In more recent years, Vietnamese fishing vessels captured for allegedly fishing in the Indonesian Exclusive Economic Zone have been sunk, with 96 ships being sunk throughout 2016, making it the most compared to other countries. The Indonesian President expressed his desire to resolve EEZ issues to his Vietnamese counterpart during the 2017 G20 Hamburg summit, of which Vietnam was a guest.

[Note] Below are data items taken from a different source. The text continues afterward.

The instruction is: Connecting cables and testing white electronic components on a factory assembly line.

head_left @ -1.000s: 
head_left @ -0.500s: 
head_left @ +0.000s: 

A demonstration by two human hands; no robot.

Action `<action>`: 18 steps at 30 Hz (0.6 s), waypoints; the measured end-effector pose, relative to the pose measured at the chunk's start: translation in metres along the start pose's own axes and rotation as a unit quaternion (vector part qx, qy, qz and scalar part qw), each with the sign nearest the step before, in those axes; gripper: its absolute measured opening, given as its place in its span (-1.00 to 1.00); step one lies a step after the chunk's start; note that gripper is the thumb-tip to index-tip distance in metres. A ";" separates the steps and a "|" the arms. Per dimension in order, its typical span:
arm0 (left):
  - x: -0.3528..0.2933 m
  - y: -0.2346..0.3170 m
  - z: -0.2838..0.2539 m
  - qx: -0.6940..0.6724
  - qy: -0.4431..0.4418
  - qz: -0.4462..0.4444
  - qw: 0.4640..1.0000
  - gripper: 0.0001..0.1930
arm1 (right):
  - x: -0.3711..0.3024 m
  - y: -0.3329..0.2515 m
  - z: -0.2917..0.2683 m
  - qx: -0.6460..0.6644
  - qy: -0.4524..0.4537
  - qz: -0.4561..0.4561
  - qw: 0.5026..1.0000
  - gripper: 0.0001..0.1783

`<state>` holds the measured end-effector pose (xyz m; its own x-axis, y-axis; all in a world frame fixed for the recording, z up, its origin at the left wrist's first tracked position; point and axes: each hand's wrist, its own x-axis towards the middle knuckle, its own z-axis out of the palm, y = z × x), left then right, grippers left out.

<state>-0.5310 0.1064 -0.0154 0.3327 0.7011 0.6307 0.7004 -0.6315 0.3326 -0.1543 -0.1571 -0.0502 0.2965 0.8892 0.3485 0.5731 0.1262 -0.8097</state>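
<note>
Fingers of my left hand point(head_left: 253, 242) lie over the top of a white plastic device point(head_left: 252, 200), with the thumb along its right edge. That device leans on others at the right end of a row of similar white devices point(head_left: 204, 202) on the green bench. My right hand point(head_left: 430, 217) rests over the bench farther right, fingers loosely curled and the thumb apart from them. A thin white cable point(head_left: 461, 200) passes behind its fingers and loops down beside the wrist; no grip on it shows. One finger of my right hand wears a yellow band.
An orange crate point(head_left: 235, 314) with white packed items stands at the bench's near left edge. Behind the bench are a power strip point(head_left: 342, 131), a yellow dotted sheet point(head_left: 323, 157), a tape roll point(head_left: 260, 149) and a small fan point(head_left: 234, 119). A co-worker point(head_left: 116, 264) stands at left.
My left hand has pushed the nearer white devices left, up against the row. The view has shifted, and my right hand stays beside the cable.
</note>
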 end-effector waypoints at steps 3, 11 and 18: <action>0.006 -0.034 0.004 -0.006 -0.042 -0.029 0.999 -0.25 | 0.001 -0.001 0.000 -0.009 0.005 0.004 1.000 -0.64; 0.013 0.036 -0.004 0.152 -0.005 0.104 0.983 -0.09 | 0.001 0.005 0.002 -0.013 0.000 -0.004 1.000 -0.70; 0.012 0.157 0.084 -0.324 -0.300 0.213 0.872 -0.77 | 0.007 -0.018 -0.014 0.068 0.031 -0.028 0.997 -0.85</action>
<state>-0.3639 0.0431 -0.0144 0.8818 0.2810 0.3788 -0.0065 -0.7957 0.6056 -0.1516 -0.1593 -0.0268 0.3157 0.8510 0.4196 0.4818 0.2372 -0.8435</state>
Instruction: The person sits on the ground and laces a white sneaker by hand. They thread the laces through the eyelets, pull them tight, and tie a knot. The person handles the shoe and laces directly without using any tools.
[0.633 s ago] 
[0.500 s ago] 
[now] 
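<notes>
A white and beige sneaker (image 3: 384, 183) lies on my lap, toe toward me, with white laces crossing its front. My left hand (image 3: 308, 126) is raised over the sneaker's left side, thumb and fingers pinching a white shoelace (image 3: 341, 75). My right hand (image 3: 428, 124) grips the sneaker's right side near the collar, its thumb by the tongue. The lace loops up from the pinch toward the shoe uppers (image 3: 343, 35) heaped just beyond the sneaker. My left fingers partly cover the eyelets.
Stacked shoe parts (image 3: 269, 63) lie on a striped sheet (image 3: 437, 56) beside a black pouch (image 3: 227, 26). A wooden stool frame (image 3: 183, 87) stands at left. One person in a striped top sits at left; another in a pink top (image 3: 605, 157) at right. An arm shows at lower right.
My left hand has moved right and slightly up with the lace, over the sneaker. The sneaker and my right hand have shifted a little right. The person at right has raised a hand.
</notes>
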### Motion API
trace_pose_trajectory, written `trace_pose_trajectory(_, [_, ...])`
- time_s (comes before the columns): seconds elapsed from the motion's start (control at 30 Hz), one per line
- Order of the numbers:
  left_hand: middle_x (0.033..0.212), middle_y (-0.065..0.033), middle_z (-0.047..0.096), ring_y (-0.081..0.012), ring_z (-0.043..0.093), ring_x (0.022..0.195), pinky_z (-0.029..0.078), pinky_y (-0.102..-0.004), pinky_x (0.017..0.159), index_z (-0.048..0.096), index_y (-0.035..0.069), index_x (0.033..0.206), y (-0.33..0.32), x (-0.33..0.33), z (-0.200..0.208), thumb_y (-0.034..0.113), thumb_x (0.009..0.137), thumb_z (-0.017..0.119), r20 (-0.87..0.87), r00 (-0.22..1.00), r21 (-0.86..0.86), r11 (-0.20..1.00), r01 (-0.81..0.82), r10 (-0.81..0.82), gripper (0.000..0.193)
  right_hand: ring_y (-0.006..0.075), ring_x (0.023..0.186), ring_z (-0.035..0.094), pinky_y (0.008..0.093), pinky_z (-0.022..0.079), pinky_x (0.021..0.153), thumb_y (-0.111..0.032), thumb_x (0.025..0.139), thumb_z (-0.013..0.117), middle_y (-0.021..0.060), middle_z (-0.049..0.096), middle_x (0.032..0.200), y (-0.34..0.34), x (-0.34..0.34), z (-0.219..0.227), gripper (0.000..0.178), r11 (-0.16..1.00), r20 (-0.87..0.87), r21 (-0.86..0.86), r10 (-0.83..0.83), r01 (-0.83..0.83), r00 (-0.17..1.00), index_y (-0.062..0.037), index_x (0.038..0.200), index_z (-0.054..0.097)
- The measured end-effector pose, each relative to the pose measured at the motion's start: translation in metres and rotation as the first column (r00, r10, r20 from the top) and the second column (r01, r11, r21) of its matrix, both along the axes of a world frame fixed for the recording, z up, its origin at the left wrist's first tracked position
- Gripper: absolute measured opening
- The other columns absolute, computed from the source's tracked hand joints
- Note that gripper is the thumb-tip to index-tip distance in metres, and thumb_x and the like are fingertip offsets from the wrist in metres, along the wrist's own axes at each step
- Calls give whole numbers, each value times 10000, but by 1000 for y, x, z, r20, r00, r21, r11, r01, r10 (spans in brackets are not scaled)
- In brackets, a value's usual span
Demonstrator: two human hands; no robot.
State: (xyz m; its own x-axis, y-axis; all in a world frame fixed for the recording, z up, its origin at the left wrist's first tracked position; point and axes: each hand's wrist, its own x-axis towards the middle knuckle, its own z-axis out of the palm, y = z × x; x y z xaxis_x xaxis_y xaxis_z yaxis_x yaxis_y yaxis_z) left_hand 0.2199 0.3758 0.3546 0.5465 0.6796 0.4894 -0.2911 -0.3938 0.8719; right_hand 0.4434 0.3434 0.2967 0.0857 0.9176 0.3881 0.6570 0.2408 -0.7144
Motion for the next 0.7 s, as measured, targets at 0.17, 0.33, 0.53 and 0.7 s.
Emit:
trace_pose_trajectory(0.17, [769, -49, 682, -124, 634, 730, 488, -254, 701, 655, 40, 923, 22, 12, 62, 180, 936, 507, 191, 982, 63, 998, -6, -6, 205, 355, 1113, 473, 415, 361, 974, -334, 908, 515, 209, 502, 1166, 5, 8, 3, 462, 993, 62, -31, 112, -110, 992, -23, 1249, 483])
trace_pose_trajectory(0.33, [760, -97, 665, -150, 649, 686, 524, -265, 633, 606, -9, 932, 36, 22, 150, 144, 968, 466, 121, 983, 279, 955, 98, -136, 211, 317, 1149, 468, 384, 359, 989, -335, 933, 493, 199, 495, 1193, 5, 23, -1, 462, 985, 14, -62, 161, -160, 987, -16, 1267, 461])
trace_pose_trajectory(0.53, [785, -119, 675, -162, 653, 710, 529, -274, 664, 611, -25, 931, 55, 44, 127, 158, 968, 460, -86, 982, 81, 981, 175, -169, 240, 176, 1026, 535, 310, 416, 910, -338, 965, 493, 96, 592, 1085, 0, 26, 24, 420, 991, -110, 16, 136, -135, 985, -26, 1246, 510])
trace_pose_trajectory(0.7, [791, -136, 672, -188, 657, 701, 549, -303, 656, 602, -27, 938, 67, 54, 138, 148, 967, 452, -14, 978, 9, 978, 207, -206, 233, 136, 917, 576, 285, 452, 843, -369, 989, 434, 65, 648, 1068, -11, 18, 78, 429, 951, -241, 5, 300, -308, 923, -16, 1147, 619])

In late 2022, during the state visit of Vietnamese President Nguyễn Xuân Phúc to Indonesia, the two nations' heads of state have announced that the two parties have concluded negotiations relate to the demarcation of EEZ boundaries . Even though the formal agreement is yet to be signed, it is expected to effectively end Vietnam and Indonesia's concerns & clashes in the area and encourage both countries to be more united to deal with China's aggression in the South China Sea.